The third method of ascertainment was initiated by letters mailed to all living mothers (n = 6971) and cohort members (n = 13 009) with known addresses in the entire CHDS cohort (excluding families in which potential cases had already been identified in the KPNC and/or the ABHCS database) along with a questionnaire on mental and physical health. This protocol was conducted from 2009 through 2011. Questionnaire respondents who reported “mental health problems” in an eligible cohort member (including the respondent) were contacted by a trained KPNC study interviewer (described in the Diagnostic Protocol subsection), who administered the Family Interview for Genetic Studies to screen for possible BD or psychotic illness in the cohort member. If the interview indicated the presence of at least 1 bipolar and/or psychotic symptom (eg, delusions or hallucinations), the cohort member was considered to have a screen-positive finding and was invited to participate in the diagnostic interview. If the respondent (mother or sibling) described symptoms in a birth cohort member, the respondent was asked whether he or she would be willing to have the study contact the affected family member about participation in the study. If the respondent agreed, the affected cohort member was contacted by letter and invited to participate. We ascertained a total of 448 potential cases of BD and psychotic disorder from these 3 sources (KPNC, ABHCS, and CHDS cohort mailing) (Figure).

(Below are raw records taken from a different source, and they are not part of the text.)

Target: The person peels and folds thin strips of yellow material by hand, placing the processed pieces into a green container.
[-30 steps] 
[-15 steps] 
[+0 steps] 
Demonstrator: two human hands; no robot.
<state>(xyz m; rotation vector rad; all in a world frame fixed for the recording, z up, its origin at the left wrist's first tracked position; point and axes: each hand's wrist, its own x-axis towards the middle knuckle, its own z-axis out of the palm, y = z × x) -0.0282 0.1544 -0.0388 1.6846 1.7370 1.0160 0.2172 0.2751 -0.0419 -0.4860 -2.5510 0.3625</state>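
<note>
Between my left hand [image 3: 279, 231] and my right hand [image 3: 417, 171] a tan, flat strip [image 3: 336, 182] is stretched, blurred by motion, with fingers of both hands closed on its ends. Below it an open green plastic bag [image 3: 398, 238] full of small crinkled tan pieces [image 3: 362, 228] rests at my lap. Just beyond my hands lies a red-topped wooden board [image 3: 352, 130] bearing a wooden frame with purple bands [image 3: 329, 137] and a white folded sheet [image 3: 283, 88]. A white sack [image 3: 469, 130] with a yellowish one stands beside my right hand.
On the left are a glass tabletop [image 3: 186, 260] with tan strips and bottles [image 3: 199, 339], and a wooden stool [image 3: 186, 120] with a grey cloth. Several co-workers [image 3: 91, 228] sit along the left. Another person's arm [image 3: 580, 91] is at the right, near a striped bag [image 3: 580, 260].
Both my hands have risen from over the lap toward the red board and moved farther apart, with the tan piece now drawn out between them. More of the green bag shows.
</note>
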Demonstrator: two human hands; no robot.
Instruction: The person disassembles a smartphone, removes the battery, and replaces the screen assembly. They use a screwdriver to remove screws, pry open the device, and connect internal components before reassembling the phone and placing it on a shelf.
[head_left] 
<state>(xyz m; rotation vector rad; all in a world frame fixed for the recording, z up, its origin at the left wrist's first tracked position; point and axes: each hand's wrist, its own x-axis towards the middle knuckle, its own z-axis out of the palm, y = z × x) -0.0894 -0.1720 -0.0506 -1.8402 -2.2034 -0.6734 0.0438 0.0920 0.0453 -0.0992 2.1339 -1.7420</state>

We sought all potential cases from the ascertainment procedures to schedule a diagnostic interview using the Structured Clinical Interview for DSM-IV-TR (SCID-I/P).10 A total of 214 subjects (47.8% of those ascertained) were interviewed. The reasons that interviews were not conducted are delineated in the Figure. Study interviewers (A.S.B.) were required to have a minimum of a master’s degree in a mental health field and were trained to reliability on this instrument. The DSM-IV-TR diagnoses including diagnostic qualifiers representing subtypes of BD were systematically assigned by consensus of 3 experienced clinicians (psychiatrists [A.S.B.] or a doctorate-level psychologist) based on review of the SCID-I/P and medical records. This protocol yielded 72 total BD cases. Among those patients interviewed, consensus diagnoses of non-BD disorders were also assigned, including schizophrenia and other schizophrenia spectrum disorders (n = 61), major depressive disorders (n = 62), and other diagnoses (n = 19). These non-BD categories were not included in the present study. Although unipolar major depressive disorder was not included in the screening procedure, the diagnostic protocol enabled us to exclude subjects with database diagnoses of BD and/or psychotic disorders who were found instead to have unipolar depressive disorder in accord with structured research criteria.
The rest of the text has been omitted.